■ Work to be completed ■
Only some lines are wanted. Transcribe, exactly, the lines below from the line with "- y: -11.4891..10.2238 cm" up to and including the line with "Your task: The".

■ Source data ■
+-------+

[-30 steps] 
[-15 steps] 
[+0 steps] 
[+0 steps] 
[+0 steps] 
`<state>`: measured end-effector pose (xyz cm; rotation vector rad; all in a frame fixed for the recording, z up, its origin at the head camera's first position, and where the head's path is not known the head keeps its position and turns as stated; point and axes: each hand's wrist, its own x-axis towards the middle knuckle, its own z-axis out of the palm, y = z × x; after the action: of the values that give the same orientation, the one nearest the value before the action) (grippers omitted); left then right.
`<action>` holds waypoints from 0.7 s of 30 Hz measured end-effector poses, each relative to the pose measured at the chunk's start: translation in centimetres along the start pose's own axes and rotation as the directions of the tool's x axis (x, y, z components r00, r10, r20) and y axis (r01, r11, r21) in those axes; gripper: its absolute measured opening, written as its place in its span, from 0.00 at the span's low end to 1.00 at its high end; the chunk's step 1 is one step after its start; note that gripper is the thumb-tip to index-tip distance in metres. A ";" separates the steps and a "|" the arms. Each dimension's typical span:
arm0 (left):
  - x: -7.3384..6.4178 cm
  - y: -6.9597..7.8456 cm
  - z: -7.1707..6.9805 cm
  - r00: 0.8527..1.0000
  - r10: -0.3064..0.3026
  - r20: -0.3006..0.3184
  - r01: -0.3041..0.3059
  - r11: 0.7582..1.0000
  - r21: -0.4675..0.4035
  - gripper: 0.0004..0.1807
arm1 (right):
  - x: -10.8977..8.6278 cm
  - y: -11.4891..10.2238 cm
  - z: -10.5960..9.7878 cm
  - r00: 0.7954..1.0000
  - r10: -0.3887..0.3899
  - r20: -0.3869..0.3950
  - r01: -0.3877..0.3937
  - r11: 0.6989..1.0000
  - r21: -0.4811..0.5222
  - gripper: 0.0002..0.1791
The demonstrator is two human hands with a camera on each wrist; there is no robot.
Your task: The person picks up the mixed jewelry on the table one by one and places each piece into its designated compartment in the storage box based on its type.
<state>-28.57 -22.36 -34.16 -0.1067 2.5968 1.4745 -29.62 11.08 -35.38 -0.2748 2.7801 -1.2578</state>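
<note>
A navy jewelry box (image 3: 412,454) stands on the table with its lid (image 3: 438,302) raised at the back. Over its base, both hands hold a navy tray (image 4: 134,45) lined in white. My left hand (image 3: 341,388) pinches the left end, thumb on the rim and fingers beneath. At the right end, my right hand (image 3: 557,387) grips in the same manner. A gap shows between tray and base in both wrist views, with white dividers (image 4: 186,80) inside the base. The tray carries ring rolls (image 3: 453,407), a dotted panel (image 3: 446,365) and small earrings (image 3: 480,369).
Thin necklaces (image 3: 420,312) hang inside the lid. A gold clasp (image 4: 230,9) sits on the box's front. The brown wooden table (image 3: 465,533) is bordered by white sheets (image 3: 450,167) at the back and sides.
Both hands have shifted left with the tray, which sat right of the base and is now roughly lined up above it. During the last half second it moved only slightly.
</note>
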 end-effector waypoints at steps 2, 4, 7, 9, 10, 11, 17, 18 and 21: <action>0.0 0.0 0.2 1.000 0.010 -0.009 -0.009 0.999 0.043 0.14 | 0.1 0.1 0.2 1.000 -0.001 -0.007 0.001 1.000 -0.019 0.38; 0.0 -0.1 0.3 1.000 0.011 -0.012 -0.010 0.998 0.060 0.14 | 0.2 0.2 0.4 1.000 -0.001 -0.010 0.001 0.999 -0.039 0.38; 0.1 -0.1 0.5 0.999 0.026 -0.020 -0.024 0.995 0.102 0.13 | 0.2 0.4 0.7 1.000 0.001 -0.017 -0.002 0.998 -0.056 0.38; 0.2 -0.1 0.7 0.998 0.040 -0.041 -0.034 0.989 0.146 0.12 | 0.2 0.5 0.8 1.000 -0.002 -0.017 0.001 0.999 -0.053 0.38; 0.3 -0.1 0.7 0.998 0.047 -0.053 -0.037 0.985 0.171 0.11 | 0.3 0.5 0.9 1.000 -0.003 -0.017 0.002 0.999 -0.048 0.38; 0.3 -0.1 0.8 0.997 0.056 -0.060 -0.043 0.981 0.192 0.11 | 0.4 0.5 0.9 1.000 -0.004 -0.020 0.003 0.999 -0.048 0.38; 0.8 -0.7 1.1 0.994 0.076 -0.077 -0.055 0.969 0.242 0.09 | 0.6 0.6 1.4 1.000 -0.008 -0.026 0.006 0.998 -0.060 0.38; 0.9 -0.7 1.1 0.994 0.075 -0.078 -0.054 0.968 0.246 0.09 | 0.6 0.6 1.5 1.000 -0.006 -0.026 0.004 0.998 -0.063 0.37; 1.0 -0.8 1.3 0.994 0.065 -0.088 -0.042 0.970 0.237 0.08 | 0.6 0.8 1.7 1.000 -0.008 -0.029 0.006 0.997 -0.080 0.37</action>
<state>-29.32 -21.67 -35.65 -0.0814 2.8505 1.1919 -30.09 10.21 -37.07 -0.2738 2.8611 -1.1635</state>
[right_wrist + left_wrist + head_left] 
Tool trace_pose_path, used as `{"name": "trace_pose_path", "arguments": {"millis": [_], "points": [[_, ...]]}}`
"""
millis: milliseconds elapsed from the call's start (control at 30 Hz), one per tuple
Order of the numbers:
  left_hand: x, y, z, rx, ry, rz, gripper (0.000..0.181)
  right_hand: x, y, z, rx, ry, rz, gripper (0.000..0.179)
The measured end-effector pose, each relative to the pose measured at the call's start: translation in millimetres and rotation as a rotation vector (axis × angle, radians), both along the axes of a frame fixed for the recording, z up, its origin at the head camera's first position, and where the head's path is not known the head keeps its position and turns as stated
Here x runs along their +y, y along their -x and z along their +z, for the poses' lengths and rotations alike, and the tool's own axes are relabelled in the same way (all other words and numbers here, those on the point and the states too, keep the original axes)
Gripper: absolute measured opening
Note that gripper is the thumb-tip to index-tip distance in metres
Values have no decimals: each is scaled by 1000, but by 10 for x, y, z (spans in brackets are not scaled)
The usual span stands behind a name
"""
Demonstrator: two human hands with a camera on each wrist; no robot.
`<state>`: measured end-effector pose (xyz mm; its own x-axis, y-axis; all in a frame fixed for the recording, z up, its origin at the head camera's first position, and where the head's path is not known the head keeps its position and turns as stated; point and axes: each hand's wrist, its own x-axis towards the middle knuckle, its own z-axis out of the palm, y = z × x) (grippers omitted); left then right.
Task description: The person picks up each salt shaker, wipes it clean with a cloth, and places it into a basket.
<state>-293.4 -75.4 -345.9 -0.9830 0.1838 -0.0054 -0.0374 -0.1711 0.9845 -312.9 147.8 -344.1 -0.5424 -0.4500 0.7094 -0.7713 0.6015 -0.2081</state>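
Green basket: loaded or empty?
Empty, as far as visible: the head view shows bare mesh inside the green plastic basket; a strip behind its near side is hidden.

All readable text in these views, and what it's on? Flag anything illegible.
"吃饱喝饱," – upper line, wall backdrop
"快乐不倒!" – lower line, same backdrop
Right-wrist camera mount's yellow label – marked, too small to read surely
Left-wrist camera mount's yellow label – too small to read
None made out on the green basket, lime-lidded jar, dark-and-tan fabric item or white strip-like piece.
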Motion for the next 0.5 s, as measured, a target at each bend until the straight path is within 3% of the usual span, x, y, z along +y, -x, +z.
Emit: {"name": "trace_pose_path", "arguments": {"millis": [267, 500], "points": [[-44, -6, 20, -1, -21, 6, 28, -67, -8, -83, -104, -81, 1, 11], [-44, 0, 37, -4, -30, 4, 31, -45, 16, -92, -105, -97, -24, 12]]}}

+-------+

■ Result of the exercise ■
  - y: -11.4891..10.2238 cm
  - z: -10.5960..9.7878 cm
  - r00: 0.7954..1.0000
  - r10: -0.3887..0.3899
  - r20: -0.3869..0.3950
  - r01: -0.3877..0.3937
  - r11: 0.6989..1.0000
  - r21: -0.4811..0.5222
  - gripper: 0.0002..0.1791
The demonstrator is two human hands with a camera on each wrist; there is no robot.
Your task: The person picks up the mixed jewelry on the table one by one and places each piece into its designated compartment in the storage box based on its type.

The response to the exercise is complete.